You’re a good sleeper and a good eater.

She is right: I am. Both.

That’s the kind of stuff we say about an infant, in which case it is high praise indeed: getting that little human to sleep and eat bodes well for future growth. It’s some of the first stuff we can say with any authority about a newborn.

But we struggle to praise an adult.

If we look at those same qualities on the other end of the lifespan, “good sleeper” remains a positive. Older folks have a hard time sleeping (it turns out all sorts and ages of people have a hard time sleeping). What constitutes a “good eater” changes through the years as well. Moving from a voracious eater to a judicious eater seems an especially praiseworthy approach that can span the years.

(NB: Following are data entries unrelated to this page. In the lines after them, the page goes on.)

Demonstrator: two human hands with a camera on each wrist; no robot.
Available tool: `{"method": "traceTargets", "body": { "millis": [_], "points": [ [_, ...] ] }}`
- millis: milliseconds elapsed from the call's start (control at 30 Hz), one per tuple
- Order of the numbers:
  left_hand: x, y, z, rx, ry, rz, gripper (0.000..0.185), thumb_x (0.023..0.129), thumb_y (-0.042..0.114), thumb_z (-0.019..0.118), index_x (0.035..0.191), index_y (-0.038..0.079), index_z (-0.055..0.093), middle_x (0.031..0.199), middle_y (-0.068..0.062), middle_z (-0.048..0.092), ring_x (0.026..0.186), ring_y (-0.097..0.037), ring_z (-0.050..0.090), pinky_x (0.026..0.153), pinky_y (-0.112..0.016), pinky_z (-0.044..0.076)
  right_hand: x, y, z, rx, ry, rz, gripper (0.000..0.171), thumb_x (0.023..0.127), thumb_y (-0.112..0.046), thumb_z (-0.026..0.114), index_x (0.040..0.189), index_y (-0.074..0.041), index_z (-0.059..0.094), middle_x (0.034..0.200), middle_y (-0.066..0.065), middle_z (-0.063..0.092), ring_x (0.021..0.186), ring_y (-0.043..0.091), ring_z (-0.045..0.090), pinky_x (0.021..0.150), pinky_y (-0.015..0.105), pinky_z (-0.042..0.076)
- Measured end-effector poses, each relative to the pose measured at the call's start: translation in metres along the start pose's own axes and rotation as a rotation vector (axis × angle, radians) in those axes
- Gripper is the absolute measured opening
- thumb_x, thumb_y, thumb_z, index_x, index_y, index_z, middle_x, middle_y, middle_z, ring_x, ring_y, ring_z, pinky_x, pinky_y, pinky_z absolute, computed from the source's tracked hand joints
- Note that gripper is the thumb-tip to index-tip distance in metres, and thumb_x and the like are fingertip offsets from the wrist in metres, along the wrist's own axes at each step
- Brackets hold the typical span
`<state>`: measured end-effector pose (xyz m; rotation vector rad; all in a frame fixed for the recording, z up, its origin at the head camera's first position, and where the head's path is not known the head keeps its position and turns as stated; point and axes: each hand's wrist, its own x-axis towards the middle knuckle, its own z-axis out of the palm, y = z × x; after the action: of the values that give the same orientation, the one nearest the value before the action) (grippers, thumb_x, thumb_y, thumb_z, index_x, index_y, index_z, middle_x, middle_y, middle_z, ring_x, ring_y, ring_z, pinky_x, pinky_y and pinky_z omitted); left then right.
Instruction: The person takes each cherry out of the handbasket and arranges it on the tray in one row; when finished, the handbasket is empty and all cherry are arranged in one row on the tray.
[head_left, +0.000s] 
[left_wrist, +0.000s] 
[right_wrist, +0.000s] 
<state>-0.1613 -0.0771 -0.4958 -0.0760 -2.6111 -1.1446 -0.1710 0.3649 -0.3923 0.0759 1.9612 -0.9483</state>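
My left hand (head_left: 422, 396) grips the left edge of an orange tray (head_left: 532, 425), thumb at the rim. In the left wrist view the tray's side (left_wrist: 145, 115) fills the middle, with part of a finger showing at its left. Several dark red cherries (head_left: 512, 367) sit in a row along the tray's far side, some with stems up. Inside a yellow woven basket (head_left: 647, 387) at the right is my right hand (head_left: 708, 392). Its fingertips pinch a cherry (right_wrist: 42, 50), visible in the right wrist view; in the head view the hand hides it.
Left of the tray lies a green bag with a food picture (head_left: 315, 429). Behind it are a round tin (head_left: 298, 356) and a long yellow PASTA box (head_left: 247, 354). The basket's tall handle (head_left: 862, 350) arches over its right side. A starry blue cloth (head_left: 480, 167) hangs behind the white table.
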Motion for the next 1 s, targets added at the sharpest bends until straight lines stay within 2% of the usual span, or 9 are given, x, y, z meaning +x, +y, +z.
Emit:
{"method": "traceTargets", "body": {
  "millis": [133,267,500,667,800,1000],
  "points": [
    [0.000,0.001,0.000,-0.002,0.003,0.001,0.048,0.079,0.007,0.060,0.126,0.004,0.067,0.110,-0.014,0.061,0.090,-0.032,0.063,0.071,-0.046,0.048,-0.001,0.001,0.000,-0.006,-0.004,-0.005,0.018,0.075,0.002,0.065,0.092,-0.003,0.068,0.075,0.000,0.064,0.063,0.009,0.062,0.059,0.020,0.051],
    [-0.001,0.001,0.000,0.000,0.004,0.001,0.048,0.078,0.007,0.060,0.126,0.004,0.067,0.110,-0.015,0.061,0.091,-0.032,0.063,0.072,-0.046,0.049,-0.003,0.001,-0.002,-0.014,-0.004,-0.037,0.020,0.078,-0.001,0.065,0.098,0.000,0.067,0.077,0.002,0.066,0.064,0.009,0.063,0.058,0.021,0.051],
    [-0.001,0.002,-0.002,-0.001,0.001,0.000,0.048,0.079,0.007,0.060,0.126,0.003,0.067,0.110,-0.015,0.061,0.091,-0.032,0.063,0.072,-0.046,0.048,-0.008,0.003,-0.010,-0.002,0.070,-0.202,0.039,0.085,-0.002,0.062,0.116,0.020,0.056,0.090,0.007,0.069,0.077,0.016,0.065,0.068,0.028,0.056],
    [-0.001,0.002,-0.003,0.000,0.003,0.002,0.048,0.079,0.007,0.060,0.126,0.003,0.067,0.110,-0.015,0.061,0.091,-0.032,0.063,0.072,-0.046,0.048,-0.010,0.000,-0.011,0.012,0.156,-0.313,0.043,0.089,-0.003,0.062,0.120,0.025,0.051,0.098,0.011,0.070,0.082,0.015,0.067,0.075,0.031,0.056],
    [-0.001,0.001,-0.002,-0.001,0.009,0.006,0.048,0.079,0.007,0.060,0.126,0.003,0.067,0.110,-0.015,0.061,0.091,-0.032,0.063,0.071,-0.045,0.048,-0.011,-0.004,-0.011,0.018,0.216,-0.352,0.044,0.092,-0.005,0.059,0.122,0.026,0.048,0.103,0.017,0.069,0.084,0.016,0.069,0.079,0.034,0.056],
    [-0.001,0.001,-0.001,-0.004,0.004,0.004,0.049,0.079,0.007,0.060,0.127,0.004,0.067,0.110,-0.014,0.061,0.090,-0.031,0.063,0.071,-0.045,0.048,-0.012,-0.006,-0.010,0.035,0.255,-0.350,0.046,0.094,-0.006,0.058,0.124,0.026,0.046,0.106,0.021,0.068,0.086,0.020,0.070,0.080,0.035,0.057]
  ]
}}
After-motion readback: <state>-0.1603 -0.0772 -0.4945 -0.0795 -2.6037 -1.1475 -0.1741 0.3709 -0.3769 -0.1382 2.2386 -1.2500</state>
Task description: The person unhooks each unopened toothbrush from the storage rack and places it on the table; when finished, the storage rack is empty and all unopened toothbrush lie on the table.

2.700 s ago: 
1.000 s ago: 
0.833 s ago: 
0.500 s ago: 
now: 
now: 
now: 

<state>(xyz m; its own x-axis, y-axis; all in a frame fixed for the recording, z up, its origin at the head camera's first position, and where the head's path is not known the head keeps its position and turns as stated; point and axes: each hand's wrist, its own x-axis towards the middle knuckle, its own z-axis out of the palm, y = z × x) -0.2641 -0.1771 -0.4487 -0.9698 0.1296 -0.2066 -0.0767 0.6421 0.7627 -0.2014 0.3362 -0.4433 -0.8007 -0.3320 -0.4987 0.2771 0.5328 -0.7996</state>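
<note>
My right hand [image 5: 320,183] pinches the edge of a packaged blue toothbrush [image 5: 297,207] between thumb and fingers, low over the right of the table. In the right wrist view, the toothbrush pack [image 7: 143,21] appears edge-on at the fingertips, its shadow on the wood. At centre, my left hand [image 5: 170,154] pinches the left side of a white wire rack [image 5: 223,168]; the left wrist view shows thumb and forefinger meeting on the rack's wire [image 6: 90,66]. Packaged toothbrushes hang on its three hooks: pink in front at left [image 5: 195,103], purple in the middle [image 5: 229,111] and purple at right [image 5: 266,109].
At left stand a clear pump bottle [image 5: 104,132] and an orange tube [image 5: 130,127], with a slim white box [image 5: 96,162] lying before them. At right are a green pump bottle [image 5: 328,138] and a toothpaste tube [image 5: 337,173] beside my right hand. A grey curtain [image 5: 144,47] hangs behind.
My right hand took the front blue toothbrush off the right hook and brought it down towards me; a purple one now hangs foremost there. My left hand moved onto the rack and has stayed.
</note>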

Still, how can we offer praise to one another in a meaningful way? The trophy for “just showing up” is nearly worthless and most of us see through that. But acknowledging the contributions we each make goes a huge way toward helping each other find and lay hold of our better meaning-making activities.GreatBlur-05202015

Yesterday my client drew a red star next to a paragraph he liked. It’s a small thing, but in conversation I told him it was meaningful that he did that. Our best work, it seems, goes by mostly unremarked. That’s how we know it is good—no one says anything. This is in contrast to when we are kids and our parents praise us for picking up our toys or finishing our Brussel sprouts. Even in school we look for praise from teachers and professors to know that we are doing the right thing/on the right track. But most of life doesn’t work that way.

Giving feedback can help us close the circuit for each other. Even if barely acknowledged, a complement does a whole lotta good.

But it better be true. Otherwise it’s just pandering.